A saver module has to export two functions. canSave(wiki) returning true if this module is capable of working and create(wiki) returning an instance of a saver object. This saver object has to provide an info property containing a name, a priority, an array of methods it supports and a method save(text,method,callback). This method is called from TW with the actual text which should be saved, the method which is used and a callback function to report errors: callback("Error while saving") or to notify that saving went well: callback(null, "Saving went well :)"). If the saver method successfully saved the file it has to return true, or false otherwise. Saves are triggered by messages from the UI. The syncer module uses the saver with the highest priority capable of the requested method to save the file.

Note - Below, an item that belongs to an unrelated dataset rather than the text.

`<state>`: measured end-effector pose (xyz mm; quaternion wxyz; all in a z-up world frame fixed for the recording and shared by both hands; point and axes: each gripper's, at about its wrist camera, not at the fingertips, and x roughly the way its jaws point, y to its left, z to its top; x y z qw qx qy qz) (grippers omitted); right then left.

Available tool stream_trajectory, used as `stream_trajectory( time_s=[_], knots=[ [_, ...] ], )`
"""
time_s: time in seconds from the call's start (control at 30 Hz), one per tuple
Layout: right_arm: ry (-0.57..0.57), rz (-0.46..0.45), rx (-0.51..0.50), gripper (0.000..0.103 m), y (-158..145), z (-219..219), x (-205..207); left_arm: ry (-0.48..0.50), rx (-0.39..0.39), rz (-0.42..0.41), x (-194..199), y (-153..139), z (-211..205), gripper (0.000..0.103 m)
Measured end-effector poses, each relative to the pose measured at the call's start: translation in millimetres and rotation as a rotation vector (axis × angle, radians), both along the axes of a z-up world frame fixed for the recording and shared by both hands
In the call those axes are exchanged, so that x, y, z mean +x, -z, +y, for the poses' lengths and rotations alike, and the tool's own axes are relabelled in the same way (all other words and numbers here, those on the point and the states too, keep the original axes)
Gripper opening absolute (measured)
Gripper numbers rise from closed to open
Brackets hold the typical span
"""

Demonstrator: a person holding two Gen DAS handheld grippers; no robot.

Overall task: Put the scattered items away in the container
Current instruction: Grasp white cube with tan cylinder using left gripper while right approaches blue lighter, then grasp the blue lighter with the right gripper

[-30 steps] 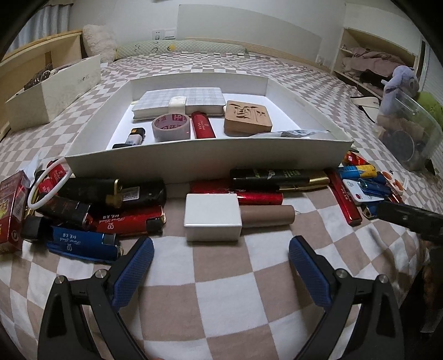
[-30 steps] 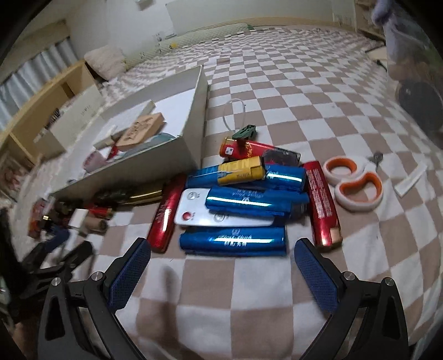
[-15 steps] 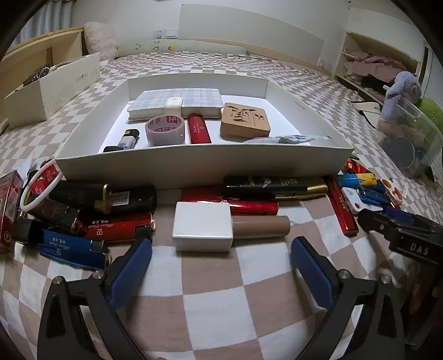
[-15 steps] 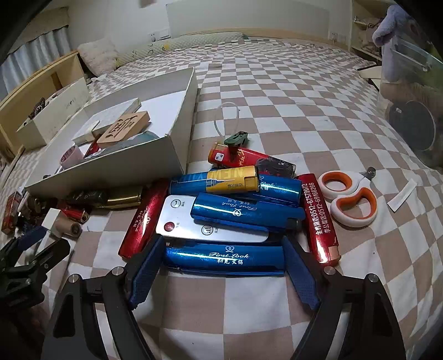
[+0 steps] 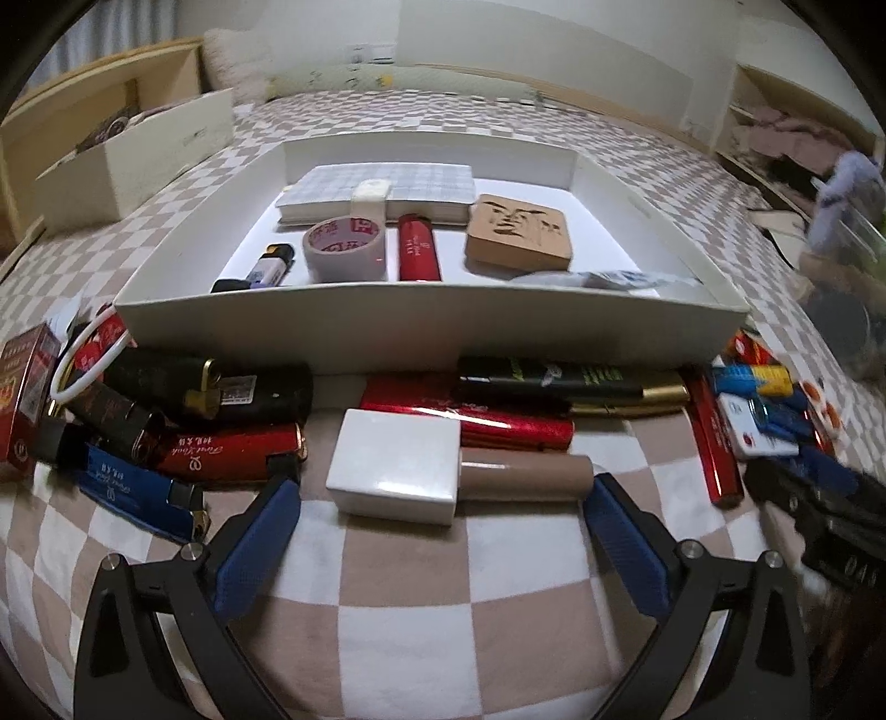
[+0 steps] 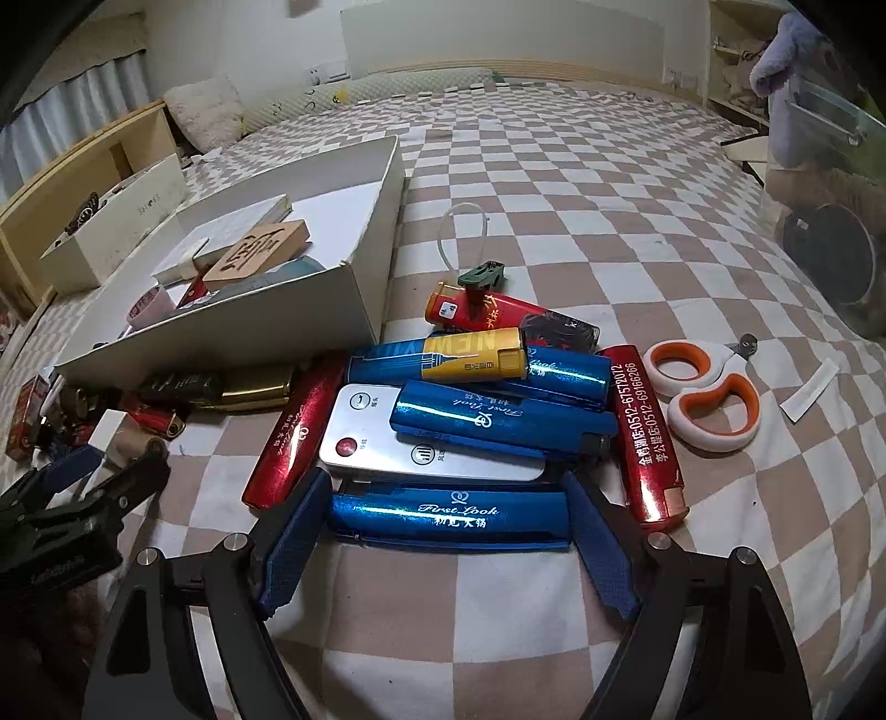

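Covering the bed, a beige-and-white checked blanket (image 6: 554, 183) carries the white cardboard tray (image 6: 382, 232); the downward-tilted right gripper (image 6: 446, 545) clamps a glossy blue lighter (image 6: 448, 515) endwise, while the left gripper (image 5: 443, 540) gapes empty before a white rectangular box (image 5: 396, 471).

The big bed (image 6: 554, 183) is covered with a sheet of brown and white squares. A long padded bolster (image 6: 376, 88) lies along its far edge, under a plain white wall (image 5: 554, 33). A fluffy cushion (image 6: 205, 119) sits in the corner by it. On one side stands a pale wooden shelf (image 5: 83, 94), with a curtain (image 6: 72, 88) behind it. On the other side is an open cupboard (image 5: 786, 122) with folded clothes. The light is soft and dim.
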<state>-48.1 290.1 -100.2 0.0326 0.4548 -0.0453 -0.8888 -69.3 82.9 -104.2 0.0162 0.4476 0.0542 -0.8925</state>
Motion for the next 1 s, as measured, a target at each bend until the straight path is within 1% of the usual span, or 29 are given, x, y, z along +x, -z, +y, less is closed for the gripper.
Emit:
stream_trajectory(
  time_s=[0.07, 0.17, 0.2, 0.23, 0.27, 0.3, 0.43, 0.57, 0.73, 1.0],
  knots=[
    [-0.001, 0.001, -0.002, 0.085, 0, -1, 0, -0.027, -0.012, -0.007, -2, 0, 3, 0.103],
    [-0.006, 0.003, -0.004, 0.085, 0, -1, 1, -0.026, -0.031, 0.006, -1, 1, 6, 0.102],
    [-0.01, 0.004, -0.006, 0.085, 0, -1, 1, -0.007, -0.039, 0.024, 2, 0, 8, 0.098],
    [-0.01, 0.004, -0.006, 0.085, 0, -1, 2, 0.021, -0.043, 0.039, 3, -1, 10, 0.088],
    [-0.011, 0.005, -0.007, 0.085, 0, -1, 2, 0.047, -0.06, 0.045, 5, -2, 14, 0.087],
    [-0.01, 0.005, -0.007, 0.085, 0, -1, 2, 0.063, -0.07, 0.045, 5, -2, 17, 0.087],
    [-0.012, 0.005, -0.007, 0.085, 0, 0, 2, 0.095, -0.058, 0.052, 9, -1, 20, 0.086],
    [-0.012, 0.005, -0.008, 0.085, 0, 0, 2, 0.114, -0.048, 0.05, 12, -3, 21, 0.086],
    [-0.012, 0.011, -0.015, 0.085, 0, 1, 2, 0.133, -0.066, 0.048, 18, -2, 24, 0.086],
    [-0.024, 0.012, -0.021, 0.085, -3, -7, 12, 0.161, -0.048, 0.034, 29, -4, 19, 0.086]
  ],
)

The core plug-in contains a saver capable of saving the current state of the wiki to the local hard drive by using a special Firefox extension called Tiddlyfox. If this extension is not available, the savers canSave method would return false. A saver with a lower priority would then ask the user to save the current state as a new HTML file.


A module with module-type: syncadaptor provides functionality to get a list of tiddlers (this list is provided as SkinnyTiddlers, which are normal tiddlers without the text field) and to load, save and delete single tiddlers. A syncadaptor can also provide functions to login and logout so that syncadaptor modules can be used to synchronise tiddlers with a remote server.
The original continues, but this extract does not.